Com base no que foi apurado, salientam-se três factos que vão claramente contra todas as afirmações do governo. Primeiro, ficou claro que a Salwa Judum não é um movimento popular espontâneo, mas uma campanha de contra-insurreição organizada pelo Estado. Segundo, é enganador descrever a situação simplesmente como de simples aldeões apanhados entre os maoistas e o exército. Os maoistas têm apoio generalizado e, enquanto as pessoas continuaram a viver nas aldeias, foi difícil ao governo isolar os maoistas. Em vez de questionar a sua própria falta de resultados no desenvolvimento básico, o governo recorreu ao esvaziamento de aldeias em larga escala. Dezenas de milhares de pessoas estão agora refugiadas em acampamentos temporários à beira da estrada ou a viver com familiares, com o total desfazer da sua vida quotidiana. As perspectivas do seu regresso são actualmente escassas. Terceiro, toda a operação, em vez de ser uma “missão de paz” como alegam, resultou numa escalada de violência de todos os lados. Porém, apenas são reconhecidos os assassinatos feitos pelos maoistas, enquanto a Salwa Judum e os paramilitares operam em total impunidade. A legalidade foi completamente destruída.

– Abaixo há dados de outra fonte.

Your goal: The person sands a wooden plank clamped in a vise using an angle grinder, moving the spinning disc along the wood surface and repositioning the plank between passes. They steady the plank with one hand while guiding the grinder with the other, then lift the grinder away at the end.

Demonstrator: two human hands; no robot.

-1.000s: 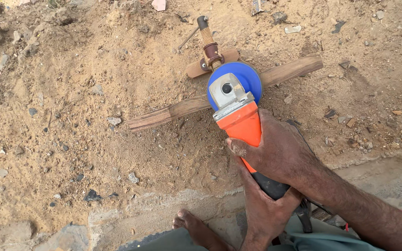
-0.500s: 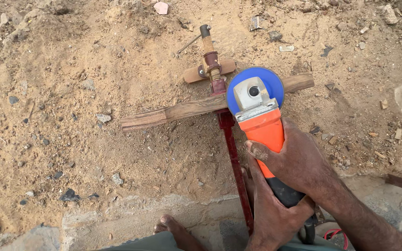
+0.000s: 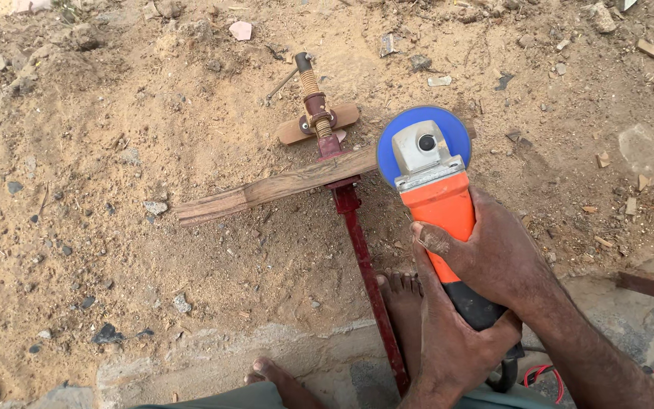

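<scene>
Two hands on grinder (image 3: 439, 198): right hand (image 3: 493, 254) clenched round orange body, left hand (image 3: 456, 344) gripping black rear handle. Blue disc shifted right vs 1 s ago, now over right end of wood strip (image 3: 278, 186) held in red clamp (image 3: 353, 227) on sandy ground; grinding pass apparently moving along strip.

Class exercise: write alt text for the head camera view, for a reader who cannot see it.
Both hands, right hand in front of left hand, grip an orange angle grinder over a wooden strip held in a red bar clamp on sandy ground.
</scene>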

O distrito de Dantewada, situado na ponta sul do Estado do Chhattisgarh, faz fronteira com os Estados do Maharashtra, Andhra Pradesh e Orissa. Está dividido em quatro tehsils (subdivisões): Bhopalpatnam, Bijapur, Dantewada e Konta. As operações da Salwa Judum e da polícia iniciaram-se no tehsil de Bijapur, mas alastraram agora a Konta. Os habitantes do distrito são predominantemente tribais – sobretudo Maria Gonds e Dorla – que correspondem a 82% da população rural. As castas marcadas (as pessoas das castas mais baixas) correspondem a cerca de 3% da população, sendo a restante constituída por comunidades OBC (Outras Castas Atrasadas) como os Sundis, os Kallars, etc. Vários imigrantes de outros Estados, sobretudo comerciantes, mas também funcionários dos níveis mais baixos, professores, trabalhadores da saúde, etc., mudaram-se para pequenas cidades com mercados como Bijapur, Sukma, Konta e Dantewada. As minas de Bailadilla dificilmente empregam adivasis locais, tornando a cidade mineira de Kirandul num enclave não-tribal, com pouca ligação às zonas rurais vizinhas.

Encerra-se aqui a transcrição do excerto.